Task objective: Report the number of lines in the records below that hold "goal", and leave out everything else.

Records to use:
---+---
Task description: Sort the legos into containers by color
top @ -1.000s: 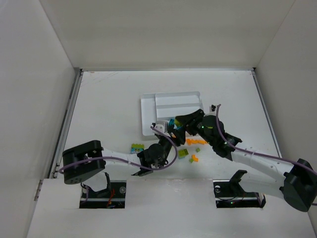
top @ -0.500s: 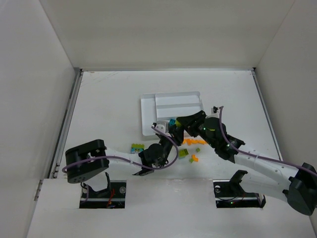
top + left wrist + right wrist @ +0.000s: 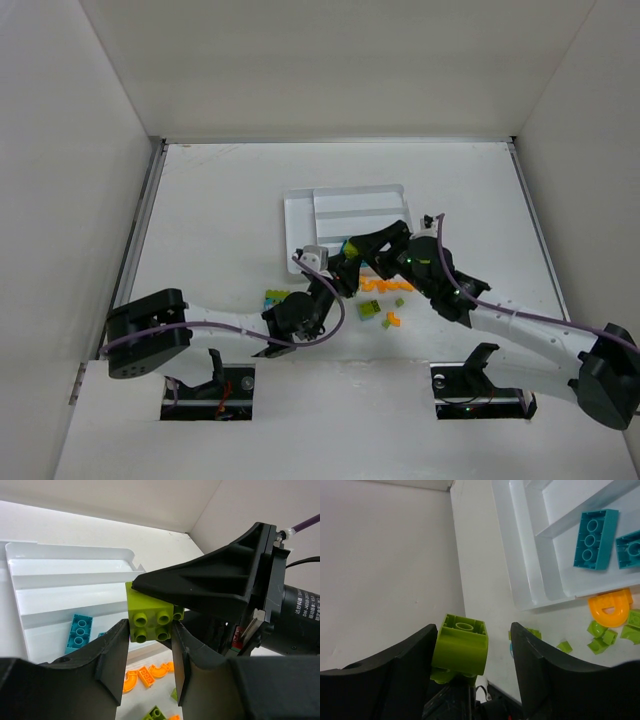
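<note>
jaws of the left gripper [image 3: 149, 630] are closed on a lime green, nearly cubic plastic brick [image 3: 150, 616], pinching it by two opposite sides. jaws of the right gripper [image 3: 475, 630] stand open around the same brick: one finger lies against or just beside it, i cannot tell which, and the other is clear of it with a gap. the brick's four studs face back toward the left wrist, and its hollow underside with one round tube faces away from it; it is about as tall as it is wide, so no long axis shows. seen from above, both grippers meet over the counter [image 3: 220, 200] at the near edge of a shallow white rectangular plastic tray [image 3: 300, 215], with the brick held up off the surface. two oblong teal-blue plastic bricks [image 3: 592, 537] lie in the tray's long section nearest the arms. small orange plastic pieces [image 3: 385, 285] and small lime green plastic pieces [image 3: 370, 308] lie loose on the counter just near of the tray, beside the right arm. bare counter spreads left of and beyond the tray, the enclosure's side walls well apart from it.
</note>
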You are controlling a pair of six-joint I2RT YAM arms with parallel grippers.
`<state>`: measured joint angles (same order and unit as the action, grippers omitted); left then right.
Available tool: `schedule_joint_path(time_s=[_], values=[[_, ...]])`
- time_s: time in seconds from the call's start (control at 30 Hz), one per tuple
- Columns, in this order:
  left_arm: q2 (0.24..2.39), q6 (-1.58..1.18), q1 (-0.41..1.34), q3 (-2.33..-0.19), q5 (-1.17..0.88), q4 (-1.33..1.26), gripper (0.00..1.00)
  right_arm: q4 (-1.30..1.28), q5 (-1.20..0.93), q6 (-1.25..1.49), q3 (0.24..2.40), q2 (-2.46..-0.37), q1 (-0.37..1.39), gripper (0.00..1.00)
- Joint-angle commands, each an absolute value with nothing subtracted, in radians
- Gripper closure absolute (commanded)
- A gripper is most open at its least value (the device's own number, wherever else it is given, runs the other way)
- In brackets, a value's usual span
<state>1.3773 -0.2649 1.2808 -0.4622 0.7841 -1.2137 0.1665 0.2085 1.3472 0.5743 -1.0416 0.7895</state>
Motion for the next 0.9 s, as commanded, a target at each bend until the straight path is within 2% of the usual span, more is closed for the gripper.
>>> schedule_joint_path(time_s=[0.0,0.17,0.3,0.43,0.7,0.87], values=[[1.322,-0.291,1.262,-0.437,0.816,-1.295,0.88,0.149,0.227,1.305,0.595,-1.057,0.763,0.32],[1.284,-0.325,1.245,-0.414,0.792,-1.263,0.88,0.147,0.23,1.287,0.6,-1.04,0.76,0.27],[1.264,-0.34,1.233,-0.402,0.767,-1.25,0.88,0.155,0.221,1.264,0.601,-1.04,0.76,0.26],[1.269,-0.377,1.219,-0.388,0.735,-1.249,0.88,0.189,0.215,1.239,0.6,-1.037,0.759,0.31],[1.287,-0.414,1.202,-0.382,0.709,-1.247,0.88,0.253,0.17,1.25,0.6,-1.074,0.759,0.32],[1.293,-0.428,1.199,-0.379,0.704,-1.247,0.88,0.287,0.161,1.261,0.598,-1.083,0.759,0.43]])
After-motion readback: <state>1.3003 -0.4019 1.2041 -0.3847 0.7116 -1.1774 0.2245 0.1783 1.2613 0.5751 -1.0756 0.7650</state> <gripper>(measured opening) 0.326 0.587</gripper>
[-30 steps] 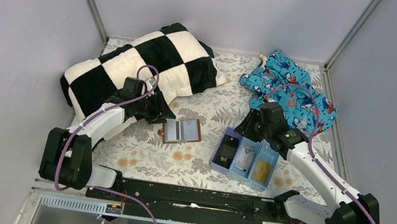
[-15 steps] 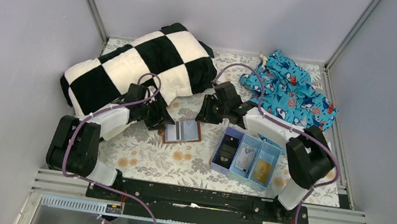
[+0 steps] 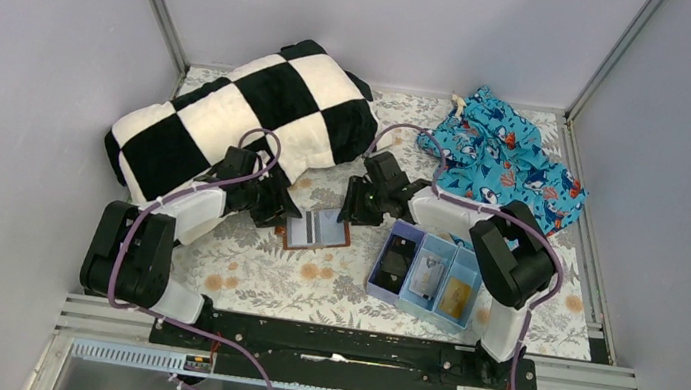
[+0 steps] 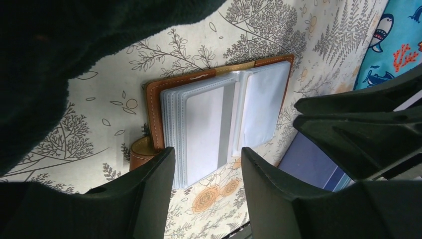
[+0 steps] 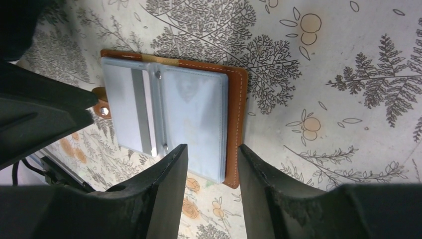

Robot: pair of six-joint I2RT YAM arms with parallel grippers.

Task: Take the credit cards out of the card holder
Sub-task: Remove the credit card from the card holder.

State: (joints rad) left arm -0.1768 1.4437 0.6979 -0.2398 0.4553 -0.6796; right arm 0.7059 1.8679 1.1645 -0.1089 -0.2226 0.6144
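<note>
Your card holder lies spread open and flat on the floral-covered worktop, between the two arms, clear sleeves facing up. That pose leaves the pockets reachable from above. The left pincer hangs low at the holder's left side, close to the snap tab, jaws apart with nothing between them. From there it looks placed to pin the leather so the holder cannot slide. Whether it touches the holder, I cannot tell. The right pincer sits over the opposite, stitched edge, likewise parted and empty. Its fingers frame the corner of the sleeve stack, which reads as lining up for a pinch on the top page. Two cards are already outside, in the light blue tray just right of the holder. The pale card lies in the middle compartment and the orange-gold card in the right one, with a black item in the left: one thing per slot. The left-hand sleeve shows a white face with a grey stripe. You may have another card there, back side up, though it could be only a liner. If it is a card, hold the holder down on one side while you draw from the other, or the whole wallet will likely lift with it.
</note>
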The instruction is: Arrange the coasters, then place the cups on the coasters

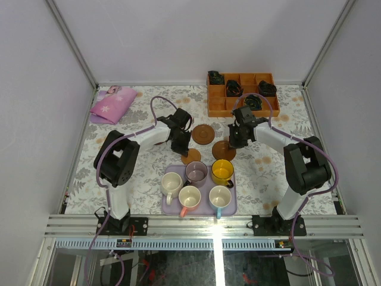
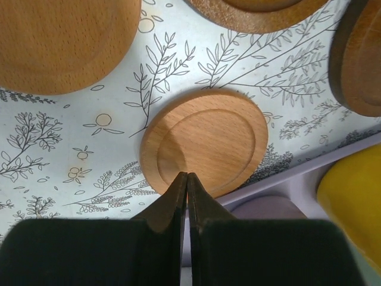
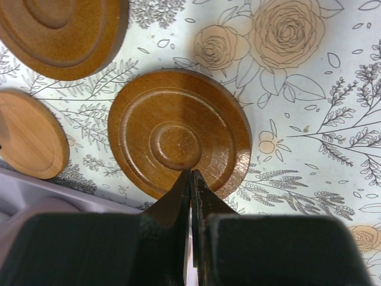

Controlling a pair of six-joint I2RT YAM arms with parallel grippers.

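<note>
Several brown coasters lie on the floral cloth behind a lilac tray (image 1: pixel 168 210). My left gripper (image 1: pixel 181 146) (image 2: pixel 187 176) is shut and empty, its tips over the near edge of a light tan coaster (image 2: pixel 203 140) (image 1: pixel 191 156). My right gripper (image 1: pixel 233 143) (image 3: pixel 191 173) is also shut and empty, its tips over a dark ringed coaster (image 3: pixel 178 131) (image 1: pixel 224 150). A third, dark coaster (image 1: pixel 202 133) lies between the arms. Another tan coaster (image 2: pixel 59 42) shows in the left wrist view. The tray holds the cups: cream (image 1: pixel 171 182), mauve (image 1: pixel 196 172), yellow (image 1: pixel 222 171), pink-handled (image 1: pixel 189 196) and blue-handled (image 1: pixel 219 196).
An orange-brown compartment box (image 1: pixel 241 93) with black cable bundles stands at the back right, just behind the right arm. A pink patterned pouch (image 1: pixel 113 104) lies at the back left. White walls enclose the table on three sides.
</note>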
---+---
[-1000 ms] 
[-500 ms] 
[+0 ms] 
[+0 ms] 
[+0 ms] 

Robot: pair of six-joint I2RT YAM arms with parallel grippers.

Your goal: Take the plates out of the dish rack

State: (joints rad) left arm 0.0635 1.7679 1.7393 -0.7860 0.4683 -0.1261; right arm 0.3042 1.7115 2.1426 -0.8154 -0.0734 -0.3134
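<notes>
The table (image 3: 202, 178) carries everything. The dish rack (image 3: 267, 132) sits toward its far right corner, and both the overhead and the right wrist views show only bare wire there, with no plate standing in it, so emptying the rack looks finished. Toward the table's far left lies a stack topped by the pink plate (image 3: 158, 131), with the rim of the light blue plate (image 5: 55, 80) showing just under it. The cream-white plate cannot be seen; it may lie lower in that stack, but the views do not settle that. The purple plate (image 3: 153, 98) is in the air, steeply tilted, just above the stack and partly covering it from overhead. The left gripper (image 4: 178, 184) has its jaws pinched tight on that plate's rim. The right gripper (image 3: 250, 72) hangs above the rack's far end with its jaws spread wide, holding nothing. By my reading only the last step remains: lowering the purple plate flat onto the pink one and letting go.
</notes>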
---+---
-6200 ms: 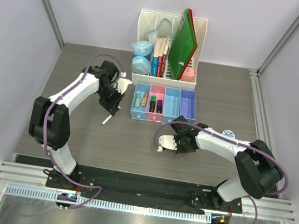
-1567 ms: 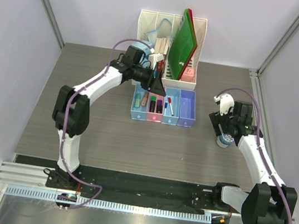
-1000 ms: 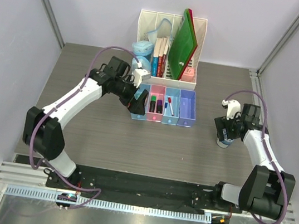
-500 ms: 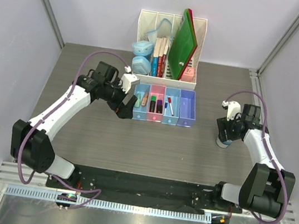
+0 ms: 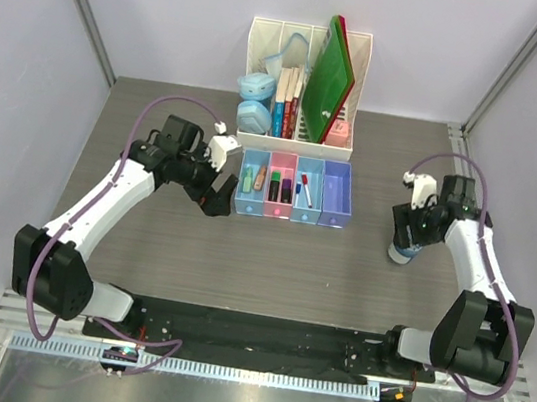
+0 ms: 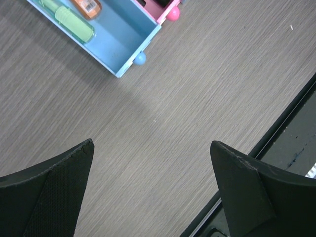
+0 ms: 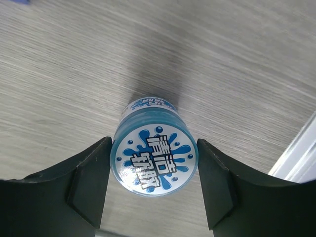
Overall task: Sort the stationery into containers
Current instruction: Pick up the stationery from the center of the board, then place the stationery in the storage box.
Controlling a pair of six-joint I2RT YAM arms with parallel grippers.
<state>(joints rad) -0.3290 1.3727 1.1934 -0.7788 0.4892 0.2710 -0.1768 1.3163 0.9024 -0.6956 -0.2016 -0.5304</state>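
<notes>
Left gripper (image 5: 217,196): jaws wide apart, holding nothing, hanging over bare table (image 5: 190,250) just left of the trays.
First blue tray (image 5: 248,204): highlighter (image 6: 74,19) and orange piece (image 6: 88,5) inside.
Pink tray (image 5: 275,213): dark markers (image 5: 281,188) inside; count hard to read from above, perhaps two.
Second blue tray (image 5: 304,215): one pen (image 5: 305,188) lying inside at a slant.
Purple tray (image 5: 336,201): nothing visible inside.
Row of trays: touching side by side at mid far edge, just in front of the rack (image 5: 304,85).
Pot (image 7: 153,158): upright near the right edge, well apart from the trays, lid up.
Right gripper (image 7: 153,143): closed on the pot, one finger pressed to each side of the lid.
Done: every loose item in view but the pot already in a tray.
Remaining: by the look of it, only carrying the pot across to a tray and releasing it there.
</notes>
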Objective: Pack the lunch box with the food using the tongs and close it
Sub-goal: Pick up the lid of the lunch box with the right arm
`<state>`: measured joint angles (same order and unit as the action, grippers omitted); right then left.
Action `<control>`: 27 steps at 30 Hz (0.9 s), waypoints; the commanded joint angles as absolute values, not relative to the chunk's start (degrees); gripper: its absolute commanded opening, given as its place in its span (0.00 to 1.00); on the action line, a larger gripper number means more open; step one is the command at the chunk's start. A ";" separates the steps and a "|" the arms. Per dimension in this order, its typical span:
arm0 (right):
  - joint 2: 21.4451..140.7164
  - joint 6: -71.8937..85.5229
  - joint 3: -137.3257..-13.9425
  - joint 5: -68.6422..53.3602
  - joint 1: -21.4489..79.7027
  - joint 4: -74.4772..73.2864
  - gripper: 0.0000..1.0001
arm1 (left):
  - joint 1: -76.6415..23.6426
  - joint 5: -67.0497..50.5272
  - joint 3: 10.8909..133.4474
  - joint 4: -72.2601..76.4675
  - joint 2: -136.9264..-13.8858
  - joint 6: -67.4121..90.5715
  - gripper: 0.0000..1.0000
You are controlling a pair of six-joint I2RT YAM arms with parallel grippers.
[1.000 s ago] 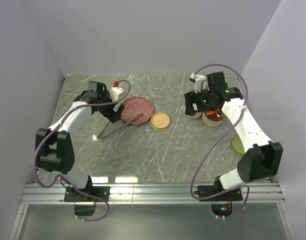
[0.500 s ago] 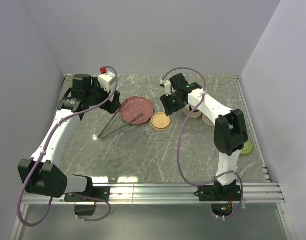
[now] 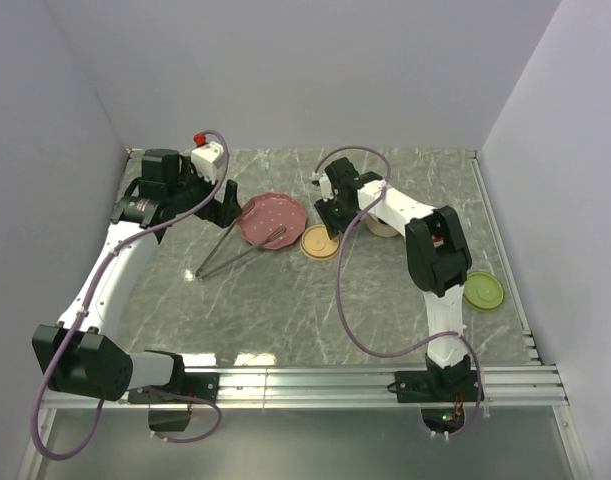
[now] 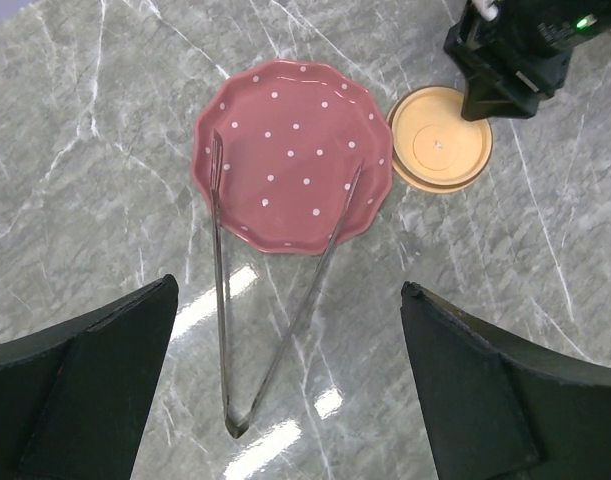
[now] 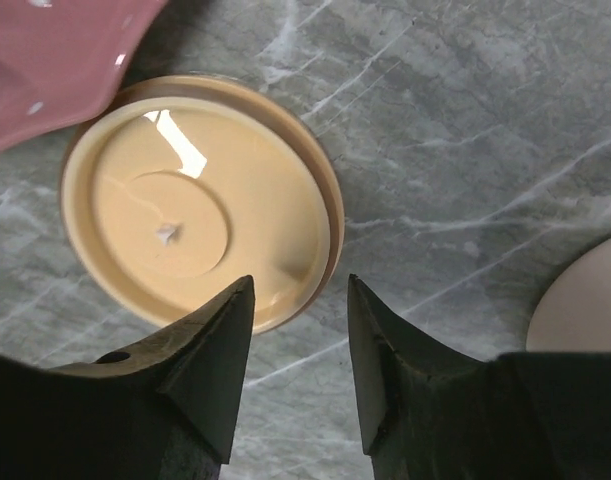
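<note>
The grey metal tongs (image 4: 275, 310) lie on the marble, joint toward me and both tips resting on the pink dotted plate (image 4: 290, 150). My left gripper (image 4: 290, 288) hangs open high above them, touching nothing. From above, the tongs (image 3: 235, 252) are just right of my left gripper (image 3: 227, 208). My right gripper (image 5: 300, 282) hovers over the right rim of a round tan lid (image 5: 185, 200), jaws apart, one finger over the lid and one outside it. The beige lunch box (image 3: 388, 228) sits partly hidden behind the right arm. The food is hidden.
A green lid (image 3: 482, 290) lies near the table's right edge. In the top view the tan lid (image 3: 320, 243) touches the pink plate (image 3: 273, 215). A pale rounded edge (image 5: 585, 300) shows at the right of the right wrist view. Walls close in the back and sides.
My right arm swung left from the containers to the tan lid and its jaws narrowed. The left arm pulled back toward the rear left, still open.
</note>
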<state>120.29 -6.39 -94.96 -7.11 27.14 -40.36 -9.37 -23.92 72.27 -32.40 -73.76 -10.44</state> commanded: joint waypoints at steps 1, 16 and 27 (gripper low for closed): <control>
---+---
Written reply: 2